## TASK REQUIREMENTS
Using the listing below, retype exactly the lines starting at the one with "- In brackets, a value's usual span" and ending at the one with "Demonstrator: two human", and include both.

## GIVEN DATA
------------------------------------------------------------
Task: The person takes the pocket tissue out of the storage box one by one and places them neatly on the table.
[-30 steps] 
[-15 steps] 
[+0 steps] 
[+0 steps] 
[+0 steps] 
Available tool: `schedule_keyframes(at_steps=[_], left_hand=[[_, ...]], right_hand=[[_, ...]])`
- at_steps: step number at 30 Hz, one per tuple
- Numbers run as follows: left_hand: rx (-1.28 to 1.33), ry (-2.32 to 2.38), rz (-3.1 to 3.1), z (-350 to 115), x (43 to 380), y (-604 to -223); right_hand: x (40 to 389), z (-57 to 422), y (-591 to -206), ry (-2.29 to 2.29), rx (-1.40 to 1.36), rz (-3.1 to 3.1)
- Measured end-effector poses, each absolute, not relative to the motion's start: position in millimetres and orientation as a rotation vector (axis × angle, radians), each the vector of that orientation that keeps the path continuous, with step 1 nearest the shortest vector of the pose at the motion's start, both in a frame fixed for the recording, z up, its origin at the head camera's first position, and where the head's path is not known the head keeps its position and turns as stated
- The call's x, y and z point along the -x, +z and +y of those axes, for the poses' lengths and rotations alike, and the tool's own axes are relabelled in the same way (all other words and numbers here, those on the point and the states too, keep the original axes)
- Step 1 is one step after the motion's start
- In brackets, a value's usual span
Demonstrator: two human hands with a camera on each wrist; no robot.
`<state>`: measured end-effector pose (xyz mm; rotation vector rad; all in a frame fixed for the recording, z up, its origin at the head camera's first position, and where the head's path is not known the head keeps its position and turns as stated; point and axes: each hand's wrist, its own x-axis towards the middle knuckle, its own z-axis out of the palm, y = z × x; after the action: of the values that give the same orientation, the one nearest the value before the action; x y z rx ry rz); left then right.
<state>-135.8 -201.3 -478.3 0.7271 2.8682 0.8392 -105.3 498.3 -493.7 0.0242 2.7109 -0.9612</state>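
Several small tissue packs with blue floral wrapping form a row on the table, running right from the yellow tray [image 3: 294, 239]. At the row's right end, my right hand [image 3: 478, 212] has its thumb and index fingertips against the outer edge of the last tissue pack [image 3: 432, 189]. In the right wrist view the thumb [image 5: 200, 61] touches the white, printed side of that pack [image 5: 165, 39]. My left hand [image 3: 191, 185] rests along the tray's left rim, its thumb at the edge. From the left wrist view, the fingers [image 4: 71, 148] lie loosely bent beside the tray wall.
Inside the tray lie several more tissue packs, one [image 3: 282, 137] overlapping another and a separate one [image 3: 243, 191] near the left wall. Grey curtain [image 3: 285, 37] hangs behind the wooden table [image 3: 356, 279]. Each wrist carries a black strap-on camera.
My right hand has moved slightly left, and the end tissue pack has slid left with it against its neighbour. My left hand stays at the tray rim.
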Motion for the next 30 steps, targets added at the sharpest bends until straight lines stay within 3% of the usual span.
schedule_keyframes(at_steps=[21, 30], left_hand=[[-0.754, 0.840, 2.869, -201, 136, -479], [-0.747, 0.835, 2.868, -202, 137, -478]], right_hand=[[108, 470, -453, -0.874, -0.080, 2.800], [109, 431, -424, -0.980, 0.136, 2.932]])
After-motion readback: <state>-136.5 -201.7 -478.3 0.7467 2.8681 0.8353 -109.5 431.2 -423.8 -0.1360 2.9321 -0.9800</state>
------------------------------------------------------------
## WRITTEN SOLUTION
- In brackets, a value's usual span
Demonstrator: two human hands with a camera on each wrist; no robot.

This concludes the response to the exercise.